С русалкой темной ночью порезвился он слегка.
Она родила сыновей (полюбила, видать, старика):
Дельфина, меня, дурака, и морского конька.
Пирс подхватил:
Йо-хо-хо, дует ветер с моря.
Только что он нам несет – радость или горе?
– Твой брат на чем-нибудь играет? – спросил Теодора Зибхойган. – Может, он захочет к нам в группу?
– Вот уж нет! – вмешалась я. – У него другие планы.
– Давай, он сам решит, а? – сказал Зибхойган.
Росточка он был небольшого, и я легко бы ему врезала, если бы была той, прежней. У него было хорошенькое нежное личико и золотистые волосы, заплетенные в мелкие косички, – короче, мальчик, которого все детство баловали, впрочем, никакой его вины в этом быть не могло. Я прикинула и решила, что разберусь с ним позже. Выглядел он так, будто вырос в доме с кондиционерами и со служанкой-мексиканкой, которая то и дело вносит в гостиную блюда со свежей малиной и клубникой. Даже по косичкам было видно, что он привык к самым дорогим шампуням с бальзамами, да и парикмахер его стоит наверняка не меньше полутора сотен за визит.
– Теодор так много мне про вас рассказывал, – сказал он, пристально нас разглядывая, – что мне кажется, будто мы давным-давно знакомы. Хотите, уберем аппаратуру, поиграем в теннис?
– Мы в теннис не играем, – ответила я.
Зибхойган от изумления лишился дара речи.
– А я всегда хотел научиться, – сказал Пирс. – Может, ты меня потренируешь?
– Ты хотел научиться играть в теннис? – переспросила я. – Вот не знала. Даже представить себе не могу тебя с ракеткой.
– Теперь все будет по-другому, – сказал Пирс.
– Ничего себе! А что мне делать? Может, подготовить номер с дрессированной собакой? Похоже, здесь негде разводить эму и прочих страусов. Кстати, где Лулу? Где щенки?
– Когда мы репетируем, приходится запирать их в кабане, – сказал Теодор. – Щенки обожают писать на аппаратуру.
– Кабана – это вот это? – спросила я, показав на розовый в голубую полоску сарайчик в углу корта. – Никогда раньше не видела настоящую кабану. Какая симпатичная! Ну, Трейф, пошли! Тебя ждет встреча с твоей благоверной.
Я подошла к сарайчику, открыла дверь, и наружу выскочили семь собак. Все пять щенков ужасно вымахали, я даже с трудом их узнала. У одного на голове вырос пук черной шерсти, но туловище было лысое и серое.
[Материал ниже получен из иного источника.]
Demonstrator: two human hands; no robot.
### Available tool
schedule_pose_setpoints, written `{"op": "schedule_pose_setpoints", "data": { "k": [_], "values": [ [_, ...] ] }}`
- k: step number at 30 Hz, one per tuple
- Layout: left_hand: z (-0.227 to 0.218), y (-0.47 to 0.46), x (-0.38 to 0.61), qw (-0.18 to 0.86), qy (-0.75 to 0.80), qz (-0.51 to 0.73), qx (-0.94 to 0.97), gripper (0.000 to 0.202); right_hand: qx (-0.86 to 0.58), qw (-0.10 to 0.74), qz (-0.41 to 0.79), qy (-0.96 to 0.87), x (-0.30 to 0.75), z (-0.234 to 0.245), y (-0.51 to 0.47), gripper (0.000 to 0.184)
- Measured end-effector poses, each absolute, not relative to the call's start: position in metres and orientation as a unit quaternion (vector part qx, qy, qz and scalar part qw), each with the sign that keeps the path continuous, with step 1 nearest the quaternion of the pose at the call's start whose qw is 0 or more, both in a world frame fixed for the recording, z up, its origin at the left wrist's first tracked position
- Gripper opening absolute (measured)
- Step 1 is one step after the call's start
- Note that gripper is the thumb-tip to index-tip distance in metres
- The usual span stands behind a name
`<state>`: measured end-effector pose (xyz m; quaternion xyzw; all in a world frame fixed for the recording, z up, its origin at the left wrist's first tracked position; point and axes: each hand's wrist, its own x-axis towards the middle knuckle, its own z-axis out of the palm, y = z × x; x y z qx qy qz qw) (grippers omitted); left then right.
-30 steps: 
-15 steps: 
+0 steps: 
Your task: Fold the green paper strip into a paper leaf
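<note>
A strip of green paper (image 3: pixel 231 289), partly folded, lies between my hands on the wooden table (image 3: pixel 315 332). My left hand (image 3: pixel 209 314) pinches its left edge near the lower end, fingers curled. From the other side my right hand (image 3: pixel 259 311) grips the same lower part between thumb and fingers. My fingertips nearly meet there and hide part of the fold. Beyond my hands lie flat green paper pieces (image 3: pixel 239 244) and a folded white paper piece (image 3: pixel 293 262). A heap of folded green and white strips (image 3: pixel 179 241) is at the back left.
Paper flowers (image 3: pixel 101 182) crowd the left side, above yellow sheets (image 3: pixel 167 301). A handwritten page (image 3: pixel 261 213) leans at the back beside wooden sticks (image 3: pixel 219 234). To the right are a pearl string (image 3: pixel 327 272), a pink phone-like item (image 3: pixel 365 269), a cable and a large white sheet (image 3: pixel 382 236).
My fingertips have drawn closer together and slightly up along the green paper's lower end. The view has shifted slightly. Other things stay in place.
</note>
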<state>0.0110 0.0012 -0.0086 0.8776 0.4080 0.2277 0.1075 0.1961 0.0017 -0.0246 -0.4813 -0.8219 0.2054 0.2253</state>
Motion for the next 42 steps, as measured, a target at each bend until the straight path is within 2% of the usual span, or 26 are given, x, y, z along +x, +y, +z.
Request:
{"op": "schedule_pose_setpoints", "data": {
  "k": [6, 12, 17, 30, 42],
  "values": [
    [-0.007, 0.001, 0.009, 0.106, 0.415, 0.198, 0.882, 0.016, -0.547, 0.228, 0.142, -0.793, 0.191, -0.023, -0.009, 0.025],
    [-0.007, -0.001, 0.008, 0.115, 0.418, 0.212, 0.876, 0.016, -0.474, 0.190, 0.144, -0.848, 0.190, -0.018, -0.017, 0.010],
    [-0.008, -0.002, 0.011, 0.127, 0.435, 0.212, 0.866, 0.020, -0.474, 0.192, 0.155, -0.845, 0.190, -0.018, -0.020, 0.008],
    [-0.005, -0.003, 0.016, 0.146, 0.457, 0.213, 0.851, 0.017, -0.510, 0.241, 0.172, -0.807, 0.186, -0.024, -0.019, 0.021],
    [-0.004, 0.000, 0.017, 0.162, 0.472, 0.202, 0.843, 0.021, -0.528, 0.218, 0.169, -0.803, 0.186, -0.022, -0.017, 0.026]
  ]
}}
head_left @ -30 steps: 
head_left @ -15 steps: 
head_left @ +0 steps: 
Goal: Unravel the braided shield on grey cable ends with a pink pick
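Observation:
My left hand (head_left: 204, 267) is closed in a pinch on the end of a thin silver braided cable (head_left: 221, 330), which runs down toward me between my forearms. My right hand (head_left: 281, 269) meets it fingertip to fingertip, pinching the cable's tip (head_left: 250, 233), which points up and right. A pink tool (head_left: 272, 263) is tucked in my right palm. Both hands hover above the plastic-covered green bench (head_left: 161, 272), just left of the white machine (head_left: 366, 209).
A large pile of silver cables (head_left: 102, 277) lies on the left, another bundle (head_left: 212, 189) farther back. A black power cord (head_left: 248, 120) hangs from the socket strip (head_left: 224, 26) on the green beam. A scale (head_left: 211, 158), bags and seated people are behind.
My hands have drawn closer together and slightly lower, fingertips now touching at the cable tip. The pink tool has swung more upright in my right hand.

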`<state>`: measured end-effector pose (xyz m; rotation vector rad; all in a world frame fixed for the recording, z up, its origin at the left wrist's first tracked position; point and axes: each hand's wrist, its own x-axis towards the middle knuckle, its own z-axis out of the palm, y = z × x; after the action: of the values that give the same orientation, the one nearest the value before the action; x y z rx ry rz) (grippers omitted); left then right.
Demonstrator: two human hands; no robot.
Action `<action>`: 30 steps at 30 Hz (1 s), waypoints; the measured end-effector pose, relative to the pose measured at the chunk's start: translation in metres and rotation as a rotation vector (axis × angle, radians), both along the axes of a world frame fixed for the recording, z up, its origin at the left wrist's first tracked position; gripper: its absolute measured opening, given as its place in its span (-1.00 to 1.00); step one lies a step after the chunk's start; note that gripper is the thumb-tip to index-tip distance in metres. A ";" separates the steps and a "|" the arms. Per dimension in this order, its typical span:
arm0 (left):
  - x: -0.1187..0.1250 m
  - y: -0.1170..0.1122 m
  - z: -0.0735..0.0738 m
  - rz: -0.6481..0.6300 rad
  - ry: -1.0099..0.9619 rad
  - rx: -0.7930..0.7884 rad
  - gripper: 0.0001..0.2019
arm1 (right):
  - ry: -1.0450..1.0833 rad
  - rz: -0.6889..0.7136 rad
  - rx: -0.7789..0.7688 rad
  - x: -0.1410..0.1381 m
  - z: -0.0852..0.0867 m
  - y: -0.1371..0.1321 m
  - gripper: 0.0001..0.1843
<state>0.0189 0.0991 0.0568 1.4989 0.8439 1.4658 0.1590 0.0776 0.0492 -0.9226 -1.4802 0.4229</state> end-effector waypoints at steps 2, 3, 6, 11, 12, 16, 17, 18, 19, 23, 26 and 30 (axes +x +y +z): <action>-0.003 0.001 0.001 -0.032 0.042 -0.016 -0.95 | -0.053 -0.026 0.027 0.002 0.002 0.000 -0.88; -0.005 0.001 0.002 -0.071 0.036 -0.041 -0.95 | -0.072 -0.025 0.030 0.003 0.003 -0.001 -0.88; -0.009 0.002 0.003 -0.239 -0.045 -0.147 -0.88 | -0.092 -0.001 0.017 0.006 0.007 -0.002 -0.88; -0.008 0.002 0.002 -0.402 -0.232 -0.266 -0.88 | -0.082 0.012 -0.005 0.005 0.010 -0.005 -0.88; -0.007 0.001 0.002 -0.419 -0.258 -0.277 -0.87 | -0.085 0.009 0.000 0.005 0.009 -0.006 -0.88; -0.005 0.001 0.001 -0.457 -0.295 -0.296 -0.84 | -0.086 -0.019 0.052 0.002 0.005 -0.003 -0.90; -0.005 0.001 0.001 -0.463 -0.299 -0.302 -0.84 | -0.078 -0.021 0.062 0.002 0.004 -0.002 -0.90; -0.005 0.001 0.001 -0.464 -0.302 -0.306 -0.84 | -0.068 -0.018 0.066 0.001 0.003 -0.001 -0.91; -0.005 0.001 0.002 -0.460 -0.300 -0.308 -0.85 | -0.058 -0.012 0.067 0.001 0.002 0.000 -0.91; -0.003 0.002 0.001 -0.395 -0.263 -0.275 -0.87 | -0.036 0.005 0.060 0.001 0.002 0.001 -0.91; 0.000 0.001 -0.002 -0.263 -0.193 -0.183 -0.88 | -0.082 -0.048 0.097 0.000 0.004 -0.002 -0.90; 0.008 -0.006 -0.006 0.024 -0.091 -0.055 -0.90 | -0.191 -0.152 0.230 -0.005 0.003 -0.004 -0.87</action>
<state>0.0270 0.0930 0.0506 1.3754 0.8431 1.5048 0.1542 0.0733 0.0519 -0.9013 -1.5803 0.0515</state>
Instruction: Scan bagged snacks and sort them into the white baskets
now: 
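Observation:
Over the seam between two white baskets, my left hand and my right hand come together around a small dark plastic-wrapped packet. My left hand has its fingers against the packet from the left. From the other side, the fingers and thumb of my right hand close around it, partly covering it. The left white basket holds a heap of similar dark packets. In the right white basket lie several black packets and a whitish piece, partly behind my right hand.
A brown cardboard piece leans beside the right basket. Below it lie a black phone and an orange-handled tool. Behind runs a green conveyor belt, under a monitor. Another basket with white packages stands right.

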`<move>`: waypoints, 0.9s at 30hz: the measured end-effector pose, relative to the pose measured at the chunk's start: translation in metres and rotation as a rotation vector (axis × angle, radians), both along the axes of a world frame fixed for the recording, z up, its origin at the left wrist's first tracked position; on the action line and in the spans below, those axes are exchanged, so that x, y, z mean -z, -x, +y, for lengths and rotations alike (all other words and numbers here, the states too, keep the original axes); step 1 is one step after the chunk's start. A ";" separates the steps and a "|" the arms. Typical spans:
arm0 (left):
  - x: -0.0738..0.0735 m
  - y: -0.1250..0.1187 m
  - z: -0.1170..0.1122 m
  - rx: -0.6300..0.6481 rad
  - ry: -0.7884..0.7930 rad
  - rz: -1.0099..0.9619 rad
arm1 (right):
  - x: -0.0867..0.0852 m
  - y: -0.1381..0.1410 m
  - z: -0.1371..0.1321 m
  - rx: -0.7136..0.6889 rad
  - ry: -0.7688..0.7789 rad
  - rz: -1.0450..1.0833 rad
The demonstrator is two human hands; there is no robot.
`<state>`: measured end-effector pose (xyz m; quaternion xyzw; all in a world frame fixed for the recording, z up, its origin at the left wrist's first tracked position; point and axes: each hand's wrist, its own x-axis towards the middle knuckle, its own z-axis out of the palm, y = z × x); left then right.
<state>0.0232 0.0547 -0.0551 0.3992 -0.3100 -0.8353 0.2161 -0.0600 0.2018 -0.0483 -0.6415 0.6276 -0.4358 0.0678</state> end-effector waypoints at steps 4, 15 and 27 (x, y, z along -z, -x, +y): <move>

Он крутился волчком, пока не врезался в стену.
– Два щенка Фреда, два – Саймона, – рассказывал Теодор. – К сожалению, этот – мы его назвали Цуцик – аутист.
– Правда? Может, я оставлю его себе – это так благородно, воспитывать больную собаку. А как назвали остальных?
– Ромео, Лилия, Би-би и Альфонс Доде.
Девочка была розовая с коричневыми подпалинами, один кобелек иссиня-черный со странным хохолком на боку, еще один – лиловатого, я бы сказала, лавандового оттенка, а последний – пегий. Рядом с ними носился черный чихуахуа. Щенки отнеслись ко мне вполне дружелюбно, хотя, естественно, не вспомнили. Только Лулу, радостно взвизгнув, повалилась на спину – при виде Трейфа она пришла в экстаз. Разлука пробудила в ней, пусть и ненадолго, нежные чувства.
– Ой, до чего они все милые! – сказала я. – А чихуахуа чей?
– Мариэттин, – ответил Теодор.
Чихуахуа прыгнул мне на руки и принялся осыпать меня слюнявыми поцелуями.
– Бедняжечка ты моя недоласканная, – вздохнула я. – Неужели тебя никто-никто не любит?